Task requirements:
Search the data below for the word "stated" and report how many lines contain it, with no added words.

Source material:
*** Begin section ***
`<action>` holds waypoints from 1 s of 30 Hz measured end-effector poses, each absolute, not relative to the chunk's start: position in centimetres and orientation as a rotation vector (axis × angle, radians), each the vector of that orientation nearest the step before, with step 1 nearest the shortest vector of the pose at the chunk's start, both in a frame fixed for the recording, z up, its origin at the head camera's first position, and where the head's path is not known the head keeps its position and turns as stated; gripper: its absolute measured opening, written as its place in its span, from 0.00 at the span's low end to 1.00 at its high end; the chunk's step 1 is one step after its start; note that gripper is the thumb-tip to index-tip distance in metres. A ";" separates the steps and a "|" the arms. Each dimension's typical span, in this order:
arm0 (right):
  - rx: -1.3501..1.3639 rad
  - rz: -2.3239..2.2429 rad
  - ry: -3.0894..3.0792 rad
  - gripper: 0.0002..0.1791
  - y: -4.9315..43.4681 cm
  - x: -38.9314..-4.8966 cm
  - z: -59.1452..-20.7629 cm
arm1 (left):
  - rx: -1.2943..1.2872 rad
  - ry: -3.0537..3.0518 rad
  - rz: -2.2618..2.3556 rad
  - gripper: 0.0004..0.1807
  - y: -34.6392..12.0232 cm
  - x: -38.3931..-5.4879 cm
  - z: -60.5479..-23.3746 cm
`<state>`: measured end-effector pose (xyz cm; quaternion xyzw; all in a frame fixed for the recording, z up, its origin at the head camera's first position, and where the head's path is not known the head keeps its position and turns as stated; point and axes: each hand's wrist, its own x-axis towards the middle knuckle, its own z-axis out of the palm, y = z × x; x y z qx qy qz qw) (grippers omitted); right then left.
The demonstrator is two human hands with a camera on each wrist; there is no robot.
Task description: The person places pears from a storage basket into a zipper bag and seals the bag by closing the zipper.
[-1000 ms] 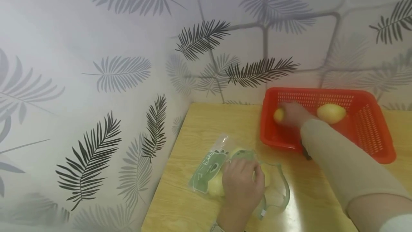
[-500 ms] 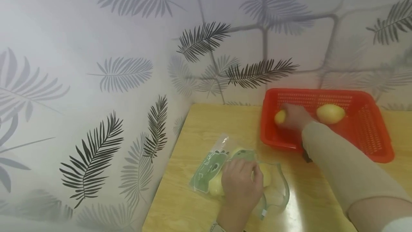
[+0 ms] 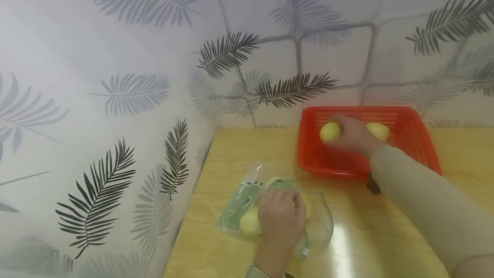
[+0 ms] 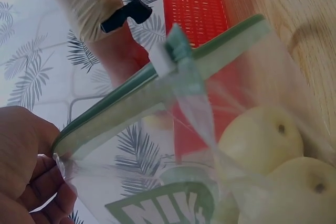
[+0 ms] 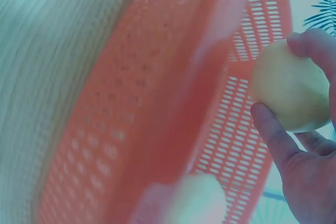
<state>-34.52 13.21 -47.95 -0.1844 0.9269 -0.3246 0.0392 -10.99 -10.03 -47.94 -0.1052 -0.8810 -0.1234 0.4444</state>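
Note:
My right hand grips a round, pale yellow pear between thumb and fingers, over the left part of a red plastic basket. A second pear lies in the basket, partly behind that hand. Lower in the head view, my left hand is at a clear zip bag with green print, lying on the table. In the left wrist view its thumb and fingers pinch the bag's edge by the green zip strip. Several pears are inside the bag, and a white slider sits on the strip.
The wooden table meets a feather-patterned wall at its left side and back. The basket stands near the back wall, to the right of and behind the bag. A dark wrist strap shows on the right sleeve.
My right hand has raised the pear a little from low in the basket, and more of the fruit shows. The left hand stays at the bag. The head view has shifted slightly.

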 end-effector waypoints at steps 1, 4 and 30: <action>-0.574 -1.002 2.853 0.42 13.4 -34.4 -47.6 | -0.262 -2.188 -0.304 0.07 -10.0 -11.0 -48.0; -0.592 -1.032 2.875 0.40 13.6 -33.5 -46.5 | -0.259 -2.188 -0.294 0.07 -9.9 -11.1 -48.1; -0.887 -1.148 2.959 0.35 14.3 -20.1 -44.1 | -0.278 -2.178 -0.324 0.07 -9.2 -11.1 -48.1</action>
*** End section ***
Task result:
2